Find the lines below holding the word "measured" and copy each of them.

Data block:
━━━━━━━━━━━━━━━━━━━━━━━━━━━━━━

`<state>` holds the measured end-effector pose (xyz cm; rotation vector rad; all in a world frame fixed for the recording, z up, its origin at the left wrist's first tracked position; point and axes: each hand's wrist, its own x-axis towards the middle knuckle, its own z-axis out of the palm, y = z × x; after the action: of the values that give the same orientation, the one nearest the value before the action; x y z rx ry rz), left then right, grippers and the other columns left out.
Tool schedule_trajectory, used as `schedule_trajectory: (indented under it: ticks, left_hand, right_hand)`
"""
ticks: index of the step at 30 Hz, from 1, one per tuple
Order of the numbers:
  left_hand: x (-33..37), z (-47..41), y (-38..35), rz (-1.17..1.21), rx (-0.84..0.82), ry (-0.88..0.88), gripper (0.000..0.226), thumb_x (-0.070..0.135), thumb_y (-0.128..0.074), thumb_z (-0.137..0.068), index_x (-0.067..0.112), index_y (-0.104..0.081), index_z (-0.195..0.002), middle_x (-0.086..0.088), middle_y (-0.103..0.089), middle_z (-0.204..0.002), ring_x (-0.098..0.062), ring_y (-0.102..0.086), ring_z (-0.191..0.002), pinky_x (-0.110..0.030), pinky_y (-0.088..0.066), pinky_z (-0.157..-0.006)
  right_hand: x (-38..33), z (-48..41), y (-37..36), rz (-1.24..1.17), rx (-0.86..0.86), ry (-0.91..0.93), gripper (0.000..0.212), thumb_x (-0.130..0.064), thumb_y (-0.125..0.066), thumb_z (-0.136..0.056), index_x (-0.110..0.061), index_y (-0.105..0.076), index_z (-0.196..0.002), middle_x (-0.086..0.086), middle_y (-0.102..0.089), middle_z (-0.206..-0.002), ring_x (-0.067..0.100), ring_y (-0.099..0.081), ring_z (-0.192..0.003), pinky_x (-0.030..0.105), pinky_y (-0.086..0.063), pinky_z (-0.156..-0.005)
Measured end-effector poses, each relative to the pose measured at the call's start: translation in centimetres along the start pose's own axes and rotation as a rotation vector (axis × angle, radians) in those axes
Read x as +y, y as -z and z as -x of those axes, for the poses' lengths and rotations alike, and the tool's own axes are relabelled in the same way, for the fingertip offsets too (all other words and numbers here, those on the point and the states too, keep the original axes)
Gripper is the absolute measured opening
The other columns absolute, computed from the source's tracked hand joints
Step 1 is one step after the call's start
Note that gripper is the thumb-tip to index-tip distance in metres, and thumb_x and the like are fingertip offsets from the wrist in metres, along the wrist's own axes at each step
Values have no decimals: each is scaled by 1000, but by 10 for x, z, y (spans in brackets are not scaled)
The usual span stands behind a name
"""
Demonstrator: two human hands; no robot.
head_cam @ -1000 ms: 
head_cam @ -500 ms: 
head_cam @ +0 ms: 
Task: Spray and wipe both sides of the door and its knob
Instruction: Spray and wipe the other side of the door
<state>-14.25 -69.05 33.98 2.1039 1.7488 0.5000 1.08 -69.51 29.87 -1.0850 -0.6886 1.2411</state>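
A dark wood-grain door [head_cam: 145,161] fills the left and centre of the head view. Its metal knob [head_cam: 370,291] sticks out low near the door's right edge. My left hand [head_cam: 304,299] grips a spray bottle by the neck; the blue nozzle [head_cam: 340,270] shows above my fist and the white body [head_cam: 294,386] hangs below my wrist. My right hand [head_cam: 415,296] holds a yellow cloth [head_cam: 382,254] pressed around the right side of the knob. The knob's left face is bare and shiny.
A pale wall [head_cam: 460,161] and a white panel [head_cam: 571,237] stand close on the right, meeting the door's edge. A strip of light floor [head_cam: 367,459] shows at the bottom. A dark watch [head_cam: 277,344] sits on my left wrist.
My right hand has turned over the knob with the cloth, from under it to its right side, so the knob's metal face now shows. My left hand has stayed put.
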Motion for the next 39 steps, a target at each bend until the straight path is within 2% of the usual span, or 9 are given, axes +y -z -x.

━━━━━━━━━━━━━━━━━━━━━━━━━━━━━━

Written response:
`<state>` holds the measured end-effector pose (xyz cm; rotation vector rad; all in a world frame fixed for the recording, z up, its origin at the left wrist's first tracked position; point and axes: each hand's wrist, its own x-axis towards the middle knuckle, its own z-axis out of the palm, y = z × x; after the action: of the values that give the same orientation, the one nearest the value before the action; x y z rx ry rz), left then right, grippers and the other columns left out.
Measured end-effector poses, each relative to the pose measured at the call's start: translation in centimetres along the start pose's own axes and rotation as a rotation vector (axis × angle, radians) in those axes
Gripper is the absolute measured opening

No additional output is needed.